(Required work): Go over the records and count each line that has the string "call". Give the number and nothing else.

_ _ _ _

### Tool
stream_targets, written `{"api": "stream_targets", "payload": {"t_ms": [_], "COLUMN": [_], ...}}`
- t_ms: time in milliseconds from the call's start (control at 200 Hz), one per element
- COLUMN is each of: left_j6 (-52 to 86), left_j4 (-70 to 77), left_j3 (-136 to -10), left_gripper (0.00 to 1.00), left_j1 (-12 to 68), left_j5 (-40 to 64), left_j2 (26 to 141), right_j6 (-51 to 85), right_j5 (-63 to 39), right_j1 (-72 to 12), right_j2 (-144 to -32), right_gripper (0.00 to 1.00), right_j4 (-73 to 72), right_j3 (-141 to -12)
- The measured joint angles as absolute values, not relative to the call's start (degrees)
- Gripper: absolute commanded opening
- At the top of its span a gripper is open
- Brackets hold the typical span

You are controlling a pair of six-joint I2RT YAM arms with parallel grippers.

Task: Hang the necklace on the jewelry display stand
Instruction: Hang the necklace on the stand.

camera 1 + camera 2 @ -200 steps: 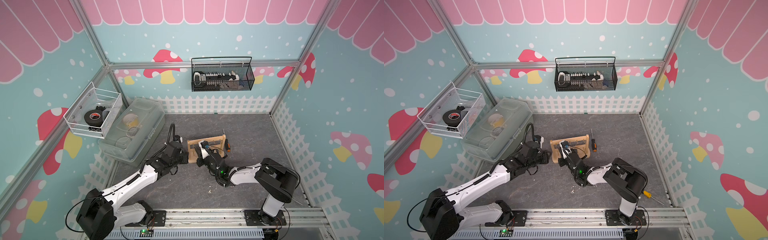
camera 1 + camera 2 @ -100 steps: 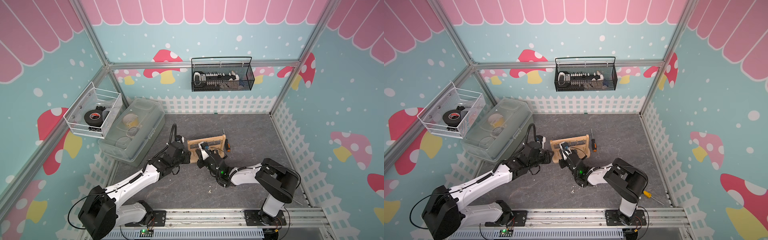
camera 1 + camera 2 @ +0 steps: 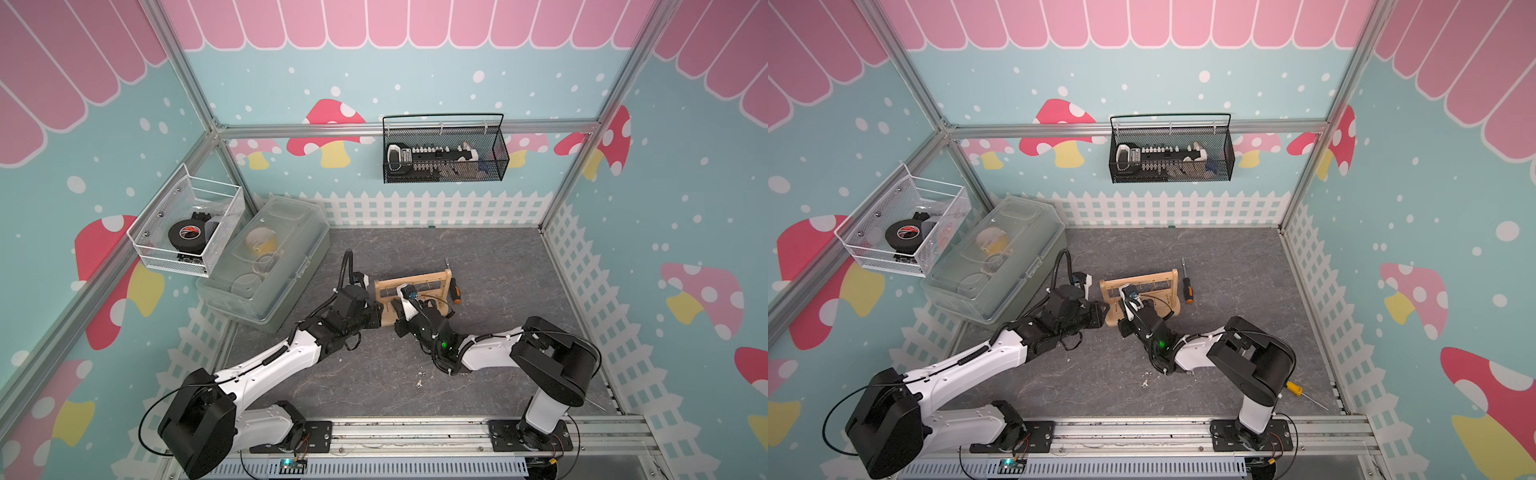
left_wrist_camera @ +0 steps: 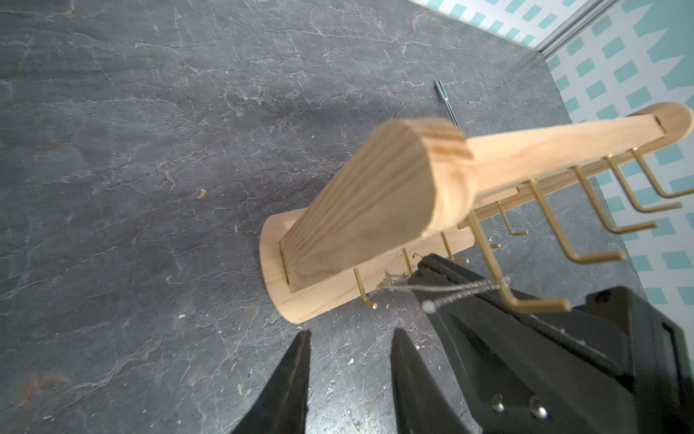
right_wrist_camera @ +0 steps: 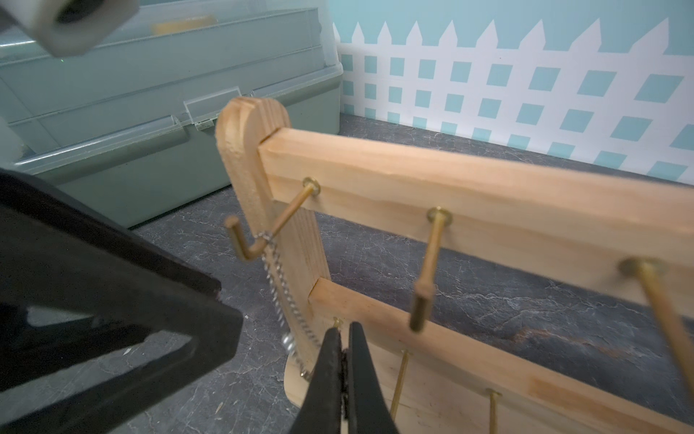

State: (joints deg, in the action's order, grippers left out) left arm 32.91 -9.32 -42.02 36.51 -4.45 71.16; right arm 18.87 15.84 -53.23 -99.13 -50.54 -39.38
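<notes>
The light-wood jewelry display stand (image 3: 419, 279) (image 3: 1142, 279) stands mid-floor, with gold pegs along its crossbar (image 5: 450, 176) (image 4: 375, 195). The necklace, a thin silver chain (image 5: 276, 270) (image 4: 462, 291), loops over the end peg by the left upright. From there it runs down to my right gripper (image 5: 343, 330) (image 3: 399, 305), which is shut on it low in front of the stand. My left gripper (image 4: 351, 336) (image 3: 379, 311) is open and holds nothing. It hovers over bare floor just short of the stand's base, beside the right gripper.
A clear plastic lidded box (image 3: 270, 266) (image 5: 150, 94) sits close behind and left of the stand. An orange-and-black screwdriver (image 3: 456, 293) lies at the stand's right end. A yellow-handled one (image 3: 1296, 388) lies near the right arm's base. Fenced walls surround the floor.
My left gripper has edged a little closer to the stand's left end. The right gripper and the chain have stayed put.
</notes>
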Motion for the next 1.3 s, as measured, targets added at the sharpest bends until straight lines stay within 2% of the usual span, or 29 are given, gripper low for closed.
{"api": "stream_targets", "payload": {"t_ms": [500,605,740,1101,1301], "left_j6": [34.50,34.41,34.30,34.30,34.76], "left_j4": [-6.61,-6.79,-7.66,-7.84,-3.73], "left_j3": [-40.21,-40.21,-40.21,-40.23,-39.11], "left_gripper": [0.37,0.37,0.37,0.36,0.36], "left_j1": [36.51,36.49,36.27,35.64,35.70], "left_j5": [-2.35,-2.42,-2.83,-2.68,-1.45], "left_j2": [71.02,70.91,70.81,70.13,70.11], "right_j6": [20.27,20.82,21.12,20.75,19.27], "right_j5": [15.42,14.98,14.15,14.02,13.91], "right_j1": [-53.23,-53.23,-53.25,-53.25,-52.99], "right_j2": [-98.45,-98.15,-98.04,-96.60,-91.26], "right_gripper": [0.07,0.15,0.20,0.20,0.22], "right_j4": [-49.17,-48.99,-48.80,-47.72,-44.01], "right_j3": [-38.61,-38.61,-38.61,-38.61,-38.24]}}
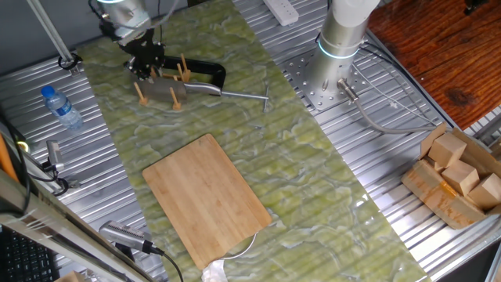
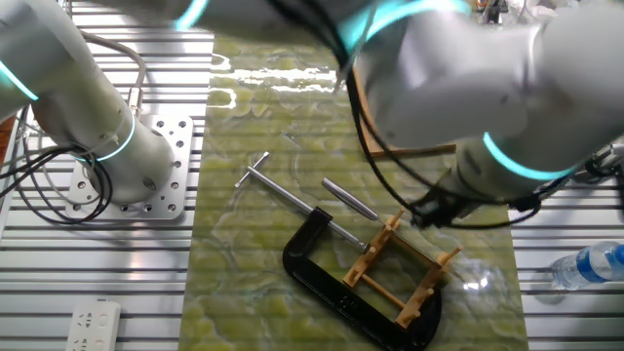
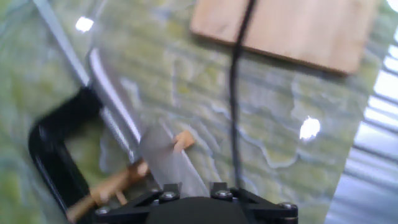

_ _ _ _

(Answer for this exercise): 2